# 60mm X 8tpi spindle thread on my lathe



## Dabbler (Nov 29, 2017)

My old lathe (bought new from Taiwan)  bought in the early 80s, has what appears to be a 60mm spindle thread.  It is a perfect 8tpi, and I've heard it might be a Colchester clone..  It is a DF 1237, and I've posted the manual here...

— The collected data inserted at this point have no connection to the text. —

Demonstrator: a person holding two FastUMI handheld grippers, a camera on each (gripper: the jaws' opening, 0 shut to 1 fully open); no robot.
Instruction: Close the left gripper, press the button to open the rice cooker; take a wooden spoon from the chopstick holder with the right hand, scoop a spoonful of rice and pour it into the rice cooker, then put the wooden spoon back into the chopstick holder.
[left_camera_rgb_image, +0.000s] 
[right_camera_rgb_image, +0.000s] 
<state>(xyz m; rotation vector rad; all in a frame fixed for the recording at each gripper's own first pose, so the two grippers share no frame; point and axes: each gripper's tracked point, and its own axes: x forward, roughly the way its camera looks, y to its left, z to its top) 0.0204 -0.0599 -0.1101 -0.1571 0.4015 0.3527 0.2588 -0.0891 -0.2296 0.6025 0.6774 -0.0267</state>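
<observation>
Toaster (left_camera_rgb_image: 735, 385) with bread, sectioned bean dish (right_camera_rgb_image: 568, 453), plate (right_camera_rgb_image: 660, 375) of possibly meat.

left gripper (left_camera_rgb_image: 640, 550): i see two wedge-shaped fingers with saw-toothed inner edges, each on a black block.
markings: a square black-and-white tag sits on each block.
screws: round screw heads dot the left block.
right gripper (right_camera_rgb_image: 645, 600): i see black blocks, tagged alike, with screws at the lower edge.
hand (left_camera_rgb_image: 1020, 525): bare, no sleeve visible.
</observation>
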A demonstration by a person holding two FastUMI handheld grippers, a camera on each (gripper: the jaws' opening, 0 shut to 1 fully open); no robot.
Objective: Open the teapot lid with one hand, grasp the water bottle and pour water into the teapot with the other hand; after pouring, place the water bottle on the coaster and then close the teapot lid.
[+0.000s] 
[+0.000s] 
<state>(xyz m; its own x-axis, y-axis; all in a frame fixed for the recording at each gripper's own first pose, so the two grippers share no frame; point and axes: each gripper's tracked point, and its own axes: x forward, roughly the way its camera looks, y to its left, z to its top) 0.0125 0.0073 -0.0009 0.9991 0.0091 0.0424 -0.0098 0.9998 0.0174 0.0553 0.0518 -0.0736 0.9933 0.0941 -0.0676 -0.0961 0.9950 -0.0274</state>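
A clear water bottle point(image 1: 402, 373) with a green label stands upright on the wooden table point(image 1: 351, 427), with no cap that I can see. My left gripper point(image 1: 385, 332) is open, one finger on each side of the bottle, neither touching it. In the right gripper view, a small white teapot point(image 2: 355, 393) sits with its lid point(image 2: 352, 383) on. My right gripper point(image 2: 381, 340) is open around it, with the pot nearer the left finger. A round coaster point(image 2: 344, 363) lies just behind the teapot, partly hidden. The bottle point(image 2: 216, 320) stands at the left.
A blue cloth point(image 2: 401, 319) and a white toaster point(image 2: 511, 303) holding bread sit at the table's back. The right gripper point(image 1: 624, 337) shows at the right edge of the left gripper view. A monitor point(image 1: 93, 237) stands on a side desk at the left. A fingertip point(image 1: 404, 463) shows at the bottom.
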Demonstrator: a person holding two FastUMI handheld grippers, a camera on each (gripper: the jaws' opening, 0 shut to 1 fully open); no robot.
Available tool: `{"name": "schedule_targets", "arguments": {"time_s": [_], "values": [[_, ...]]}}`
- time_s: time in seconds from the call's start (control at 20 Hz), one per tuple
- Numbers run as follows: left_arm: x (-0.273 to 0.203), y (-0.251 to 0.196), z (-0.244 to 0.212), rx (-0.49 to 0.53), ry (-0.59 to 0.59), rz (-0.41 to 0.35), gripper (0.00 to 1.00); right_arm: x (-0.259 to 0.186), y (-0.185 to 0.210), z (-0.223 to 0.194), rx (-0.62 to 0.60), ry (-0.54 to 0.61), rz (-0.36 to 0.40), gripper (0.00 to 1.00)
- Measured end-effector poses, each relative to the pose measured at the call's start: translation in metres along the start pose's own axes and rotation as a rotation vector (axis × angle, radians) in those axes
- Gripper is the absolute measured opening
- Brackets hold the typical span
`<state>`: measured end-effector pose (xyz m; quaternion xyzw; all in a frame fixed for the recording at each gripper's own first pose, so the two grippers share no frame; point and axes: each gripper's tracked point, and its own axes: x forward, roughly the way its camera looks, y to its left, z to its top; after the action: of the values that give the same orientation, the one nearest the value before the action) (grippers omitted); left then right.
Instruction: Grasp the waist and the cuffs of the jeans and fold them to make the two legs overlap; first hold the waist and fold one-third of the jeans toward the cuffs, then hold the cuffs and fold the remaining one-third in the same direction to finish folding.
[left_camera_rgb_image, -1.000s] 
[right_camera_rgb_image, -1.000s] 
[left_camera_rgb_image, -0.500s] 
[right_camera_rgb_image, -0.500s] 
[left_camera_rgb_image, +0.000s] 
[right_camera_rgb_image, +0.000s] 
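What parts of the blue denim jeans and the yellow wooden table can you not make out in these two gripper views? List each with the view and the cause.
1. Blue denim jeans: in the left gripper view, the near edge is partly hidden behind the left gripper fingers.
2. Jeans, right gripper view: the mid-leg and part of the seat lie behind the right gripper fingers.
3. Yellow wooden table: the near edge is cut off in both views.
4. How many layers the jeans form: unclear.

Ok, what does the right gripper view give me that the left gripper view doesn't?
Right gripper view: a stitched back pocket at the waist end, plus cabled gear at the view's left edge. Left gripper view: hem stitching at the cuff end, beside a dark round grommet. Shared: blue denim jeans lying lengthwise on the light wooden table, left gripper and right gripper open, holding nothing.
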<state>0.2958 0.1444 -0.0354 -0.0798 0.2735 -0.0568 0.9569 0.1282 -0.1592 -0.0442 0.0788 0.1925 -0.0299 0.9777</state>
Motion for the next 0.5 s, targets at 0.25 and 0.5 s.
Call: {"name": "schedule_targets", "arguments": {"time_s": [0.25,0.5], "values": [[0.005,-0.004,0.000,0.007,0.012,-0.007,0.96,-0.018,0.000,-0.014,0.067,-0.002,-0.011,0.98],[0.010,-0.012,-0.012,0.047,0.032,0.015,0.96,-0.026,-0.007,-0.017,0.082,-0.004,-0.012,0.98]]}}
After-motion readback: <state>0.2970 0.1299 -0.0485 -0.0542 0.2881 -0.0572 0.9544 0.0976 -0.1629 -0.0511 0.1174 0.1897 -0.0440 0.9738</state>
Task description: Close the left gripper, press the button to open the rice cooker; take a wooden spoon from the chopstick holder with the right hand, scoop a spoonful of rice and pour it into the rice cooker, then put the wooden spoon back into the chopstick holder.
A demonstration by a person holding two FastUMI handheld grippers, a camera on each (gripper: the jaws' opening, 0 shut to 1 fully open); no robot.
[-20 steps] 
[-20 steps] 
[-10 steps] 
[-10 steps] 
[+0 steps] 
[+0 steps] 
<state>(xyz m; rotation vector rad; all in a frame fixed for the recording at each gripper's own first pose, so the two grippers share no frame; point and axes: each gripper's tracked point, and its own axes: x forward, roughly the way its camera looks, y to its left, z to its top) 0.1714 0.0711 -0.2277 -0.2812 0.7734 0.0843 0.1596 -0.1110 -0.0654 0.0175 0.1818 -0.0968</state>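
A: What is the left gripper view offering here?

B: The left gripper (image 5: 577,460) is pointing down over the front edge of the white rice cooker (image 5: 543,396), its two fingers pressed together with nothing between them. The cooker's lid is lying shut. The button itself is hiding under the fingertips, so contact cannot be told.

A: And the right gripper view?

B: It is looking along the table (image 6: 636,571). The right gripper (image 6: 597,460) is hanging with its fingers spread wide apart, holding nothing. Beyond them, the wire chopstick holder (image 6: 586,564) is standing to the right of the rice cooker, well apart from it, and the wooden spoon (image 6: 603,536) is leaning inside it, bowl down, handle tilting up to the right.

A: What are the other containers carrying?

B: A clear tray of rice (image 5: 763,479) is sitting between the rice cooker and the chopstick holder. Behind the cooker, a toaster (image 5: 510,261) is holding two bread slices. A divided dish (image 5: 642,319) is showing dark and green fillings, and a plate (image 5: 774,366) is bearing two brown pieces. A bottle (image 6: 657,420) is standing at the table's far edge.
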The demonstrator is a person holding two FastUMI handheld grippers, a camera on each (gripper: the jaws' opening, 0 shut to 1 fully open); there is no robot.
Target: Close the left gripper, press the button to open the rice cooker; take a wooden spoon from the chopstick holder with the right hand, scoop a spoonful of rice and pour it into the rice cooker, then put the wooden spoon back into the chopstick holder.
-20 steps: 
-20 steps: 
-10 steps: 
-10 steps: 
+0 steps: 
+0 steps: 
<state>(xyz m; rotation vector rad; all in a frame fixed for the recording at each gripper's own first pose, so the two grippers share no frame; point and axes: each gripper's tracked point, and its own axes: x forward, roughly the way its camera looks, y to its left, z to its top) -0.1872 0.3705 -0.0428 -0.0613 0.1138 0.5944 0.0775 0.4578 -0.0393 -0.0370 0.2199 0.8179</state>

Does anyone know more about these lathes and which Colchester model this is a clone of?


----------



## kd4gij (Nov 29, 2017)

If it is truly 60mm then the thread would be 3mm Witch is so close to 8tpi that it looks good with a gauge but a 8tpi won't screw on.


----------



## markba633csi (Nov 29, 2017)

That would be like 2 and 3/8" x 8 tpi right?   60 x .0394 = 2.364 ,  3/8" = 0.375


----------



## Downwindtracker2 (Nov 29, 2017)

Here is some reading on them http://www.lathes.co.uk/taiwan/  I haven't tracked down the factory. Dar Shen?? On spindle nose I made a mistake when I said it was a DIN 60, it's a DIN 800 type, 60mm. I'm getting old. Measurements line up. However the thread is an odd ball, 8tpi, probably for the North American market. http://www.lathes.co.uk/spindlenose/spindlenoses.pdf

When it comes to machinery, engineers like designing with round numbers, so it pays to check with a 3-way caliper. And work in the measurement system they were designed in. The numbers get much easier.


----------



## Bamban (Nov 29, 2017)

I have the Jet manual for my 1024, a Taiwan made, probably from the same factory yours was manufactured from, just different badge, shows the 1236 having 60mm x 8 TPI


----------